● **Exercise**
Beneath this line are the data; copy exactly the part of them that opens with the line containing "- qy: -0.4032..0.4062" and closes with the line containing "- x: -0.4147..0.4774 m", and only that part.

--- Entries shown Enclosed Below ---

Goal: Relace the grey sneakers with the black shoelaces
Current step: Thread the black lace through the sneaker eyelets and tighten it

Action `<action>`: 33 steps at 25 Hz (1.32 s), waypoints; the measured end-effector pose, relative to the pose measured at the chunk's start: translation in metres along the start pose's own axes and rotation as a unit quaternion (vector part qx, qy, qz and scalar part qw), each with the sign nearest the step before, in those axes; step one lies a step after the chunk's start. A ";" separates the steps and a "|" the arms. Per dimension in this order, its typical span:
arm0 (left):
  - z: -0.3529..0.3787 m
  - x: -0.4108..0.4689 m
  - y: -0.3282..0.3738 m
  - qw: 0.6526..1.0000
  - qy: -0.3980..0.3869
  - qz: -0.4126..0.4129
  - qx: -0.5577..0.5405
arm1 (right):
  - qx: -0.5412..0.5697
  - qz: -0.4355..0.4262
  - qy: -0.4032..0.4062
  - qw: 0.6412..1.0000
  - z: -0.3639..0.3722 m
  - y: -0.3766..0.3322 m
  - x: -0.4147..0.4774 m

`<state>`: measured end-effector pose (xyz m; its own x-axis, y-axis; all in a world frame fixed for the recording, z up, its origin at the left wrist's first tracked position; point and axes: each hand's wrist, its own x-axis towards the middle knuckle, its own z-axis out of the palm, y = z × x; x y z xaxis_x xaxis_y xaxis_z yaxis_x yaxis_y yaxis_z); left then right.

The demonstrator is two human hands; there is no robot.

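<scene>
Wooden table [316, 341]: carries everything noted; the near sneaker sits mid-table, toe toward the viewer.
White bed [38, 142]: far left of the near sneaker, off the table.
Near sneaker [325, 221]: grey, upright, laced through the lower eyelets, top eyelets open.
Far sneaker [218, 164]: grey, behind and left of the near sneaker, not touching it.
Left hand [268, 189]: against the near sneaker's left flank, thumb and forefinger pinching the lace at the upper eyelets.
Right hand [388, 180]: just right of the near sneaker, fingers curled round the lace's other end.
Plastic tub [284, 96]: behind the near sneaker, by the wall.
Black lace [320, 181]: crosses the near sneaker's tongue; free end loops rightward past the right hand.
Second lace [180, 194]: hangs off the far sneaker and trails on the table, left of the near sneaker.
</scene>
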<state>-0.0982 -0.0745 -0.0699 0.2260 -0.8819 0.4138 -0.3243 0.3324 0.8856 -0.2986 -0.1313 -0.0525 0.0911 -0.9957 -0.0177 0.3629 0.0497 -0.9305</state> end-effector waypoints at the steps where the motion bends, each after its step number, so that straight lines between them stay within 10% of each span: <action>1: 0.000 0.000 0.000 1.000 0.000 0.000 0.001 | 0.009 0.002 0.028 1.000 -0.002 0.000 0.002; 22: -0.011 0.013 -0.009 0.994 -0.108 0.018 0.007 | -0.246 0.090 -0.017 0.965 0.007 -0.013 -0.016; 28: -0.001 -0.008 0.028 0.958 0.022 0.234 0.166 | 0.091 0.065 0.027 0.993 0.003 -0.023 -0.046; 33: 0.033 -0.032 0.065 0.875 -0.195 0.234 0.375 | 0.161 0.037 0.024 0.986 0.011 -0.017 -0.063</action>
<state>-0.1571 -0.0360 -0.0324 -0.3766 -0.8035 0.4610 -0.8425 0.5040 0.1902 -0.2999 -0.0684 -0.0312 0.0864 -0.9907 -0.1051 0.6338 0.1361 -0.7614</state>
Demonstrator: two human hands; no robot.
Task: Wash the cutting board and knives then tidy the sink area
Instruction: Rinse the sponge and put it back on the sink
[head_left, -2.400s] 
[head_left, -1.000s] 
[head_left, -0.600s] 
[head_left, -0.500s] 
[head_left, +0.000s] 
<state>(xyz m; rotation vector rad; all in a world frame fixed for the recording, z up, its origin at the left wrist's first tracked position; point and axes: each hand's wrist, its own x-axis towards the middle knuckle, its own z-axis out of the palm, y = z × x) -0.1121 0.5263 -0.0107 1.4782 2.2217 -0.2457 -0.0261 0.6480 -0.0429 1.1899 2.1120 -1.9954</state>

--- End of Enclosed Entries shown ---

● **Written response**
  - qy: -0.4032..0.4062
  - qw: 0.6412..1.0000
  - z: -0.3639..0.3722 m
  - y: -0.3766..0.3322 m
  - x: -0.4147..0.4774 m

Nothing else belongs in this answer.